I believe this story was originally related to the internet via a person called “wiploc” over at talkrational. I liked it so much that I’ve decided to present it here in modified form. Please do enjoy
The Parable of the Pawnbroker
I was a pawnbroker… This guy came into my store, drew a chain out of his right-side pocket, and said, “How much will you give me for this fine gold necklace?”
…I politely looked at his necklace. It was fake. I pointed out to him the chintzy clasp, totally unlike what would be on a necklace of value. But he still insisted that it was real; so I cut the chain with a file, ready to test it with acid. But I didn’t need the acid: the inside was brown, not even gold in color.
The guy dropped the chain in his left pocket. He drew another chain out of his right pocket, and said, “This one’s the real thing.” This one’s the real thing? That was like admitting he’d known all along that the first one was fake.
I showed him that this one didn’t say, “14K,” like real gold would. It said, “14KEP,” meaning it was electroplate. It wasn’t even pretending to be real. But the guy still insisted it was real. So I cut it with my file, and showed him it was another fake.
Can you guess what he did then? He dropped it into his left pocket, pulled a third chain from his right, and told me that this one was real. I was happy to file this one too, ruin it, so he couldn’t try to fool anyone else.
He pulled out a fourth chain. He said it was real. I showed him that it wasn’t.
…First pattern: When this guy said a chain was real, that didn’t carry any weight. His apparent sincerity was an act or a pathology, not an indication of actual truthfulness. His saying something was legitimate didn’t make it legitimate, didn’t even increase the likelihood that it was legitimate.

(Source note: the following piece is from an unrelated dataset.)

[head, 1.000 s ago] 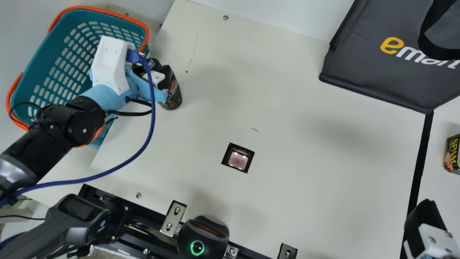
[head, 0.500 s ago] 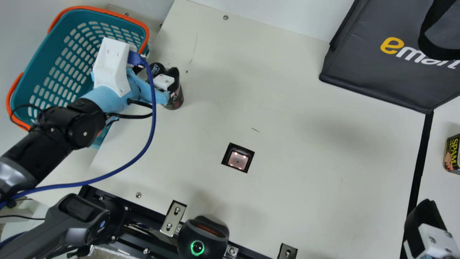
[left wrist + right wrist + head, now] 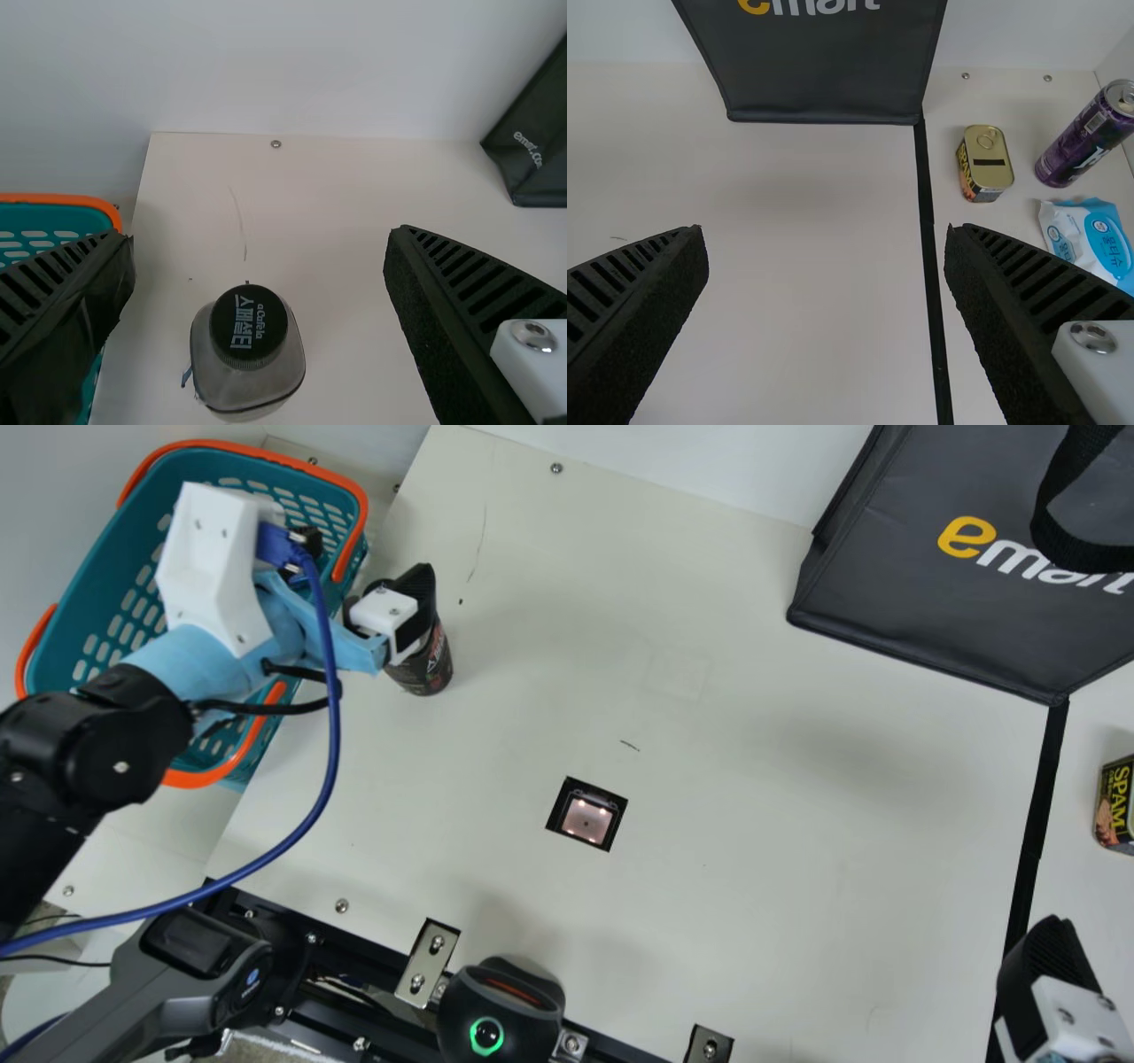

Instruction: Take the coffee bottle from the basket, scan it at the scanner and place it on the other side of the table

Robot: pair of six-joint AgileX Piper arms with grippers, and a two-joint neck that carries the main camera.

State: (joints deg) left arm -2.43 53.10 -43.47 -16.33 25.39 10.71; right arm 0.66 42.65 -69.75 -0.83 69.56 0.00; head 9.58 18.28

Second pattern: This guy’s chains were fake. I had yet to examine his [next] chain, but I already believed it was fake.
I was willing to be surprised; if the chain turned out to be real, I would have accepted that. But I believed it was fake. And that was a justified belief, reasonable in the circumstances.
This story is analogous with my experience with political beliefs. Somebody will tell me that the human greed is a solid gold proof for the necessity of a State. I point out that it is patently absurd, and he pulls out another argument.
He doesn’t blush or backpedal. He makes no apology for having indiscriminately swallowed a lie and repeated it as a truth. He doesn’t tell his friends, “Hey, don’t be using thiss argument anymore.” No, he just tells me that the free trade is exploitative and thus this is an absolute proof for the State to exist. When I point out that this argument is no stronger than its opposite, forced labor and taxes, what does he do? Is he taken aback? No, he goes on to speak of defense services and laws and order and militaries and roads and airports and claims that none of this could have come about without the guiding hand of an intelligent designer. When I show that there is a grandeur to this view of life, that each and every one of those things can be provided freely through a market systems just as good or even better without the need of coercion, does he say he’d better rethink whether his government should really exist? Of course not. He pulls out another argument, and says, with all the sincerity of a seller of fake chains, “This one’s the real thing.”